News (Media Awareness Project) - US NV: Series: Meth - Shattering Lives In Northern Nevada (3C |
Title: | US NV: Series: Meth - Shattering Lives In Northern Nevada (3C |
Published On: | 2006-06-27 |
Source: | Reno Gazette-Journal (NV) |
Fetched On: | 2008-08-18 07:36:04 |
Series: Meth: Shattering Lives In Northern Nevada
A three-month Reno Gazette-Journal investigation found that
methamphetamine's grip on the Truckee Meadows has become a stranglehold.
METH BABIES AT RISK FOR PHYSICAL DISABILITIES
Experts say that babies of methamphetamine-addicted mothers are at
risk of being born prematurely and having developmental disabilities,
ultimately forcing society to pay for their social service and
education programs, medical care and future legal troubles.
And in Nevada, meth addiction among pregnant females is growing.
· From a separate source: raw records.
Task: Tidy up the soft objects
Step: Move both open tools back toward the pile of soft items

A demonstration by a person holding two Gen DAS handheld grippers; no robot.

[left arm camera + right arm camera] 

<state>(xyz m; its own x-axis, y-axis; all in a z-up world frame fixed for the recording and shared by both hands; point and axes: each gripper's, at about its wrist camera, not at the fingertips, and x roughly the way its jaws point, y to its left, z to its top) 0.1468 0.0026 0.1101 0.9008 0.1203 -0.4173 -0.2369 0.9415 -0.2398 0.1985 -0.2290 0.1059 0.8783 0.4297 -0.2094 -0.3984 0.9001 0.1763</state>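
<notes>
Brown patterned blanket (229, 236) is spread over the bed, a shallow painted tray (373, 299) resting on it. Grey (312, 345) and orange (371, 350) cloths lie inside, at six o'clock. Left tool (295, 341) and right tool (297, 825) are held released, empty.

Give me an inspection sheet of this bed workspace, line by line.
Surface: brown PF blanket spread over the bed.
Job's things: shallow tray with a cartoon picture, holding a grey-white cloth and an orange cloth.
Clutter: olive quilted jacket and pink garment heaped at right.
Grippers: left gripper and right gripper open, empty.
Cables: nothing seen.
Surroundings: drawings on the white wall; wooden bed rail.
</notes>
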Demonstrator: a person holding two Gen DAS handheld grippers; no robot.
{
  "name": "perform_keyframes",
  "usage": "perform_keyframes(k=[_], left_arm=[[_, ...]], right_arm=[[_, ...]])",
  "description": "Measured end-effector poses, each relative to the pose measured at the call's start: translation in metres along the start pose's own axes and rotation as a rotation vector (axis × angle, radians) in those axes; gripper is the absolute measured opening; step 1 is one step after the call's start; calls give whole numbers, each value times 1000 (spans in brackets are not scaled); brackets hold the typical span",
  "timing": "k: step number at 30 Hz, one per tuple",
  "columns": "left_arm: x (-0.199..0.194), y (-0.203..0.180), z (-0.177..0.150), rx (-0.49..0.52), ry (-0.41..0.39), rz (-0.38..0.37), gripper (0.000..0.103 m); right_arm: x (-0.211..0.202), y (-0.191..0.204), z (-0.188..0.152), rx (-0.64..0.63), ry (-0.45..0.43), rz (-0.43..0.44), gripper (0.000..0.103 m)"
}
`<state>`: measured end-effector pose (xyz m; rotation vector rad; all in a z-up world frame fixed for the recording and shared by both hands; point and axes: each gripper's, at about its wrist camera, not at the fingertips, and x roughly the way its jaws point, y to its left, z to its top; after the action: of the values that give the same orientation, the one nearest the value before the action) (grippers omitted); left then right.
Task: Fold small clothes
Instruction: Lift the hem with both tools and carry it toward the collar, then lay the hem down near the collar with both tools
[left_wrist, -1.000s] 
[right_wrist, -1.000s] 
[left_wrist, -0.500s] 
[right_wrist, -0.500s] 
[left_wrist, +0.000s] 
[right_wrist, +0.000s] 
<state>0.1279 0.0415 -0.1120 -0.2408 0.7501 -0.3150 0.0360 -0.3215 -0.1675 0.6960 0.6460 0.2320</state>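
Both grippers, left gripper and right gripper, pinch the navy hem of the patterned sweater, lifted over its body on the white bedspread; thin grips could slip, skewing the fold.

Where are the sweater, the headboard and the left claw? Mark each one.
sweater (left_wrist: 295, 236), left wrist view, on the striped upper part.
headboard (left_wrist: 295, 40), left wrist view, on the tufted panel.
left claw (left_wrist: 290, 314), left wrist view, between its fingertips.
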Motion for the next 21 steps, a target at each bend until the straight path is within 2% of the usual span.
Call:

Nearly 66 percent of pregnant females seeking treatment in
state-funded, drug-treatment programs last year listed meth as their
drug of choice.
Since 2001, the percentage of pregnant female drug users who are
abusing meth has grown more than 40 percent, which has caused federal
authorities to earmark more than $1 million this funding cycle for
state drug-treatment providers.
While some numbers of pregnant meth users are known, no one in Washoe
County tracks babies born with methamphetamine in their blood,
medical authorities say. But a new grant called Healthy Moms, Healthy
Babies has since earlier this year forced county medical staff to
record when a baby is born positive for meth, said Julie Pomi, a
public health nurse with the Washoe County Health District.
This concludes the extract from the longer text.